L’économie sociale de marché, c’est chercher la meilleure combinaison entre deux univers des relations humaines : les relations économiques et les relations sociales. C’est le social, à renforcer en permanence, qui permet d’entretenir la dynamique économique, en particulier dans nos (vieux) pays industrialisés.

Mais alors, l’Europe est-elle maso ? Pourquoi ne pas parler davantage de ce concept, de « son » concept ? Voilà un outil génial pour expliquer en interne sa démarche et, en externe, sa différence par rapport aux Etats-Unis (et aux pays de logique anglo-saxonne). Voilà pour expliquer les conditions, compliquées, de son expansion. Les critiques de tous bord défigurent l’Europe. Elle ne réagit pas, à quelques semaines des élections européennes, au risque de faire monter les euroscepticismes et les populismes de tous bords.

Et pourtant la stratégie européenne marche, à condition bien sûr de faire les efforts économiques et sociaux qu’elle implique. On le voit avec l’Allemagne, avec la vraie discussion qu’elle demande, au sein de l’entreprise, sur ses choix et le financement de sa croissance. On le voit avec la façon dont les pays du Sud se remettent en selle après avoir beaucoup souffert pour corriger leurs erreurs et grâce au soutien massif des autres membres de la famille européenne. On devra le voir dans cette Europe soumise à la concurrence internationale qui doit peser plus dans les échanges et les accords de coopération, pour ne pas y perdre.

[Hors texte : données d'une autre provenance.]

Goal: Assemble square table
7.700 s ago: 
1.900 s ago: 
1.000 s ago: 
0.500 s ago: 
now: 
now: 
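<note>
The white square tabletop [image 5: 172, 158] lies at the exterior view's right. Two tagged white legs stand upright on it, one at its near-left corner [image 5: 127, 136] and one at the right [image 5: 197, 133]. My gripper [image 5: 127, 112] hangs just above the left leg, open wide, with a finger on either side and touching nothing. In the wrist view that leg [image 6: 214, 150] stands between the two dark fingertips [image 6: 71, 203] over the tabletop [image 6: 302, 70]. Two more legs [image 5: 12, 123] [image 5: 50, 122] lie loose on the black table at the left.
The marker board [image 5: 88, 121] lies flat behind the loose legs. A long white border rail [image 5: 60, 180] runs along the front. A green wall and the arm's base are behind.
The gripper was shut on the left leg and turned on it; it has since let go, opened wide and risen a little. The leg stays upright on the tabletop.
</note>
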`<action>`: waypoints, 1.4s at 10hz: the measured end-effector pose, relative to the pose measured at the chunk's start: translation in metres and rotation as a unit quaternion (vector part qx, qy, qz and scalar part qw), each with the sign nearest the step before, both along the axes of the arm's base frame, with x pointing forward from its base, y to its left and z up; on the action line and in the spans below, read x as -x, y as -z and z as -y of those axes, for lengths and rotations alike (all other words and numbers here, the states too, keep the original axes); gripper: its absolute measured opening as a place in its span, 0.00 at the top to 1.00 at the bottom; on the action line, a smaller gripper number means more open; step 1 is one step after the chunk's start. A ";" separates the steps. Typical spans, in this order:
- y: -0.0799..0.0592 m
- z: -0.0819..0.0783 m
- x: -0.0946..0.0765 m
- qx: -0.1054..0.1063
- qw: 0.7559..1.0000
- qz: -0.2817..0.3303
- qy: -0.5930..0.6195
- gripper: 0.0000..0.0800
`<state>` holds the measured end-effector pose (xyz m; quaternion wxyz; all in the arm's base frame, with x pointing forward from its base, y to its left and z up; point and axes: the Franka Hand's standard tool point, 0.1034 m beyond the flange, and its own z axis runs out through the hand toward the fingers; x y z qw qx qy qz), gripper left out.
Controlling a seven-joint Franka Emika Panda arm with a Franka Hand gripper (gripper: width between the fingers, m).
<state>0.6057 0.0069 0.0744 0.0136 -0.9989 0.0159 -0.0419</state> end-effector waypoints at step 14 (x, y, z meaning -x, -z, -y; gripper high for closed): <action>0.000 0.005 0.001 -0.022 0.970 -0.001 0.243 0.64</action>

Ce silence de l’Europe sur sa stratégie est d’autant plus dangereux que l’« économie sociale de marché » figure dans ses textes fondateurs. On lit dans le Traité de Lisbonne (13 décembre 2007) : « L’Union établit un marché intérieur. Elle œuvre pour le développement durable de l’Europe fondé sur une croissance économique équilibrée et sur la stabilité des prix, une économie sociale de marché hautement compétitive, qui tend au plein emploi et au progrès social, et un niveau élevé de protection et d’amélioration de la qualité de l’environnement. Elle promeut le progrès scientifique et technique ». Cette  doctrine vient de son histoire la plus ancienne, pas seulement de l’Allemagne d’après-guerre. Elle remonte aux villes franches et aux organisations fédérales du moyen-âge, comme à la tradition sociale de l’Eglise catholique. Elle permet aussi d’affronter la modernité. Mais c’est un message qu’elle ne met pas assez en avant, en Europe et hors d’Europe, pour marquer son ambition et sa différence.

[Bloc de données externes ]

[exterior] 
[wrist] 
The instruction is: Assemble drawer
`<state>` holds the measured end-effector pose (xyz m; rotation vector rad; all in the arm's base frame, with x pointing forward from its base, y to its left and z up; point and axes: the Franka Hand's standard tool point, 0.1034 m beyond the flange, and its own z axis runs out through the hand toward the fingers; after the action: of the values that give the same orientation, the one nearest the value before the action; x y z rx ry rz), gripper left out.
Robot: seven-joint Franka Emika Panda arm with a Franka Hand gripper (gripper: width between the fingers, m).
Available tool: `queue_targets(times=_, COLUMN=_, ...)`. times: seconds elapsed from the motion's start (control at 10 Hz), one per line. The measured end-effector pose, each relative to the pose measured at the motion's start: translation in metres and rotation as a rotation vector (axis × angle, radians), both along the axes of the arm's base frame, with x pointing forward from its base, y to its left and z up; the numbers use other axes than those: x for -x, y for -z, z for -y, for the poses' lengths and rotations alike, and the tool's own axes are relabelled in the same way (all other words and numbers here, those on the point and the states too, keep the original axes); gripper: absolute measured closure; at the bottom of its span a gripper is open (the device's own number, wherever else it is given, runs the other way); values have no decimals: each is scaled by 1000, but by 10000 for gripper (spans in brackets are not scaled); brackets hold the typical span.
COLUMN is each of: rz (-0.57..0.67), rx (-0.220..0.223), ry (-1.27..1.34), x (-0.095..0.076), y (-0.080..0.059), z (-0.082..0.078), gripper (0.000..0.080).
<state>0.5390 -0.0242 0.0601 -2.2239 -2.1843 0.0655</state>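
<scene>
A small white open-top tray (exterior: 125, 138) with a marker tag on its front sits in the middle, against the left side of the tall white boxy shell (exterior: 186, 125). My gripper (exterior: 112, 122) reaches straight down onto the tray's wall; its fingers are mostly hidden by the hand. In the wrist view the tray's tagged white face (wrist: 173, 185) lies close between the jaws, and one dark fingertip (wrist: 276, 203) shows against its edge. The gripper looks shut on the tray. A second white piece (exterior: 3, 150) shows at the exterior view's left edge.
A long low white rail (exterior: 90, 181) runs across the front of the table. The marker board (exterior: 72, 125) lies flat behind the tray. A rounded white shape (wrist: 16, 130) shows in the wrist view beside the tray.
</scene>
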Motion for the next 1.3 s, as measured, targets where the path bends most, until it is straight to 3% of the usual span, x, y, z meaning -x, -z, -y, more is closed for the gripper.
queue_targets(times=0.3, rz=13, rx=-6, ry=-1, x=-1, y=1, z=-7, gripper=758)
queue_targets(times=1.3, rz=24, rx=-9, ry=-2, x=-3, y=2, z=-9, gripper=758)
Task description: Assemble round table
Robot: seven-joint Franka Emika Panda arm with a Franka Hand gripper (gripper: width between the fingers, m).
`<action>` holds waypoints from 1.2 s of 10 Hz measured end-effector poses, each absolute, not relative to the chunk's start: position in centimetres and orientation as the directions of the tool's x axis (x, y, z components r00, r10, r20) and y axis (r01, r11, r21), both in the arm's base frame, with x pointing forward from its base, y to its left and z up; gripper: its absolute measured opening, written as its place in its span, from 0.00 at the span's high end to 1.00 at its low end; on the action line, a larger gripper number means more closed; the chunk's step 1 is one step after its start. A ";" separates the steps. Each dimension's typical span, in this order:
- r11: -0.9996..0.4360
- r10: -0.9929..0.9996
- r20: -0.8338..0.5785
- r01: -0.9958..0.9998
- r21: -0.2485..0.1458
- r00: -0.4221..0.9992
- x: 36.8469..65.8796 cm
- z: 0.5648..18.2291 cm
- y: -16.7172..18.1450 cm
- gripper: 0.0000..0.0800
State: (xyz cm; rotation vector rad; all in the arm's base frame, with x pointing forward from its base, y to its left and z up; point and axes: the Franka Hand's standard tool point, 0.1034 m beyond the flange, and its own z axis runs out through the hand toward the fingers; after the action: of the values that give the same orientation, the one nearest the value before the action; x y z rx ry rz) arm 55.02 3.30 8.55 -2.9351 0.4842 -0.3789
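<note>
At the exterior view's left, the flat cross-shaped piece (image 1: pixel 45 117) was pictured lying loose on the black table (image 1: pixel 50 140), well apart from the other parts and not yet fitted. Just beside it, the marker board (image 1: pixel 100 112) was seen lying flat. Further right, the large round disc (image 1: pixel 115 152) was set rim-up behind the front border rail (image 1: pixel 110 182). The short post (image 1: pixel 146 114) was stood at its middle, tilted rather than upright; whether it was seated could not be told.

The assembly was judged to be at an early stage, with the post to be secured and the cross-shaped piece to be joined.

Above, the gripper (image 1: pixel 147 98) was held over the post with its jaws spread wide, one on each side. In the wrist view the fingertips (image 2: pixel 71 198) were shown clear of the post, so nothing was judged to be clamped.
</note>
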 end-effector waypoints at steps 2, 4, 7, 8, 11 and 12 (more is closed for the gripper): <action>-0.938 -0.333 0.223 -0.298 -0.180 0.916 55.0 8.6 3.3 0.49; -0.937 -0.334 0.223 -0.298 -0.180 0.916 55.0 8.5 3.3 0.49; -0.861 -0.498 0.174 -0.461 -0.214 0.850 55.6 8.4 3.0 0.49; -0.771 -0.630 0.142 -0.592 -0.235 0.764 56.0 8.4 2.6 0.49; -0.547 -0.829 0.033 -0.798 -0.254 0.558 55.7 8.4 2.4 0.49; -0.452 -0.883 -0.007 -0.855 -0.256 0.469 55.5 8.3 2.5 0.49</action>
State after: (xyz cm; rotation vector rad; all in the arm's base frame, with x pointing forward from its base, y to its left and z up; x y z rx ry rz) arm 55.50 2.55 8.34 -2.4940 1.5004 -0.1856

Rien à voir avec les Etats-Unis où nous entendons en permanence, de la bouche de ses responsables économiques et politiques, qu’ils sont « une terre d’opportunités ». Ceci dit bien l’origine du « nouveau monde », avec ses risques et la volonté de conquête de ses pionniers. Aux Etats-Unis on essaye, encore et encore. L’échec n’est pas la catastrophe. Au contraire, il pousse à tenter encore. C’est une économie de marché, avec ses hauts et ses bas, ses fortunes et ses infortunes, avec sa dureté.

Par différence, l’Europe de l’« économie sociale de marché » ose et répare. Elle entend combiner la force de l’économie libérale avec la résilience des sociétés complexes, diverses et anciennes. Il faut expliquer et s’adapter pour faire évoluer, mais sans (trop) heurter. C’est ce qu’on lui reproche quand elle n’agit pas assez fort pour empêcher les bulles immobilières en Espagne ou en Irlande, quand elle n’est pas plus directe pour freiner assez tôt le déficit budgétaire et la montée de la dette en Italie, au Portugal ou en France.

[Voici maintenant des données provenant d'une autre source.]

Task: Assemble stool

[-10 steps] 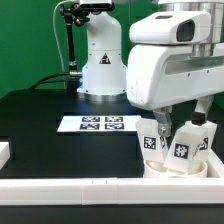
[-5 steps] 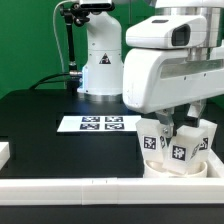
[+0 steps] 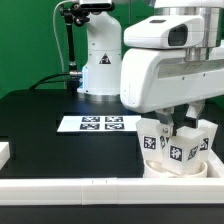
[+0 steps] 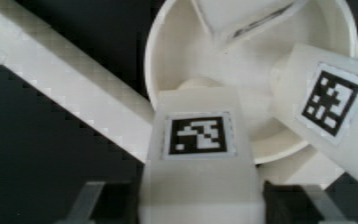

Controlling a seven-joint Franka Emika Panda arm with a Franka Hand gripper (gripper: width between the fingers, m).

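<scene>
The stool's round white seat (image 3: 181,171) lies at the front on the exterior view's right, by the front rail. Three short white tagged legs stand on it: one on the left (image 3: 151,140), one in the middle (image 3: 179,151), one on the right (image 3: 206,137). My gripper (image 3: 177,123) comes down from above onto the middle leg. In the wrist view the gripper (image 4: 206,206) has that tagged leg (image 4: 202,135) between its fingers, dark pads against both sides, over the seat (image 4: 179,55). Another leg (image 4: 336,95) stands beside it.
The marker board (image 3: 98,124) lies mid-table. A long white border rail (image 3: 90,190) runs along the front edge and shows in the wrist view (image 4: 60,65) too. A white block (image 3: 4,152) sits at the exterior view's left edge. The arm's base (image 3: 100,60) stands behind.
The arm's wrist housing has shifted a little toward the exterior view's left while the gripper stays on the middle leg. The seat and the other legs have not moved.
</scene>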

Parce qu’elle est complexe et humaine, la doctrine de « l’économie sociale de marché » est perfectible. Elle doit  toujours être testée et renforcée, avec des structures plus fortes, des économies plus réactives, des populations mieux formées.

Ajoutons que l’économie sociale de marché en Europe, notamment en zone euro, est sortie grandie de l’épreuve de la crise. Reste à mettre davantage en œuvre ce qu’elle implique, en meilleure connaissance de cause. Rien ne remplace le courage des dirigeants, sinon la conscience des peuples.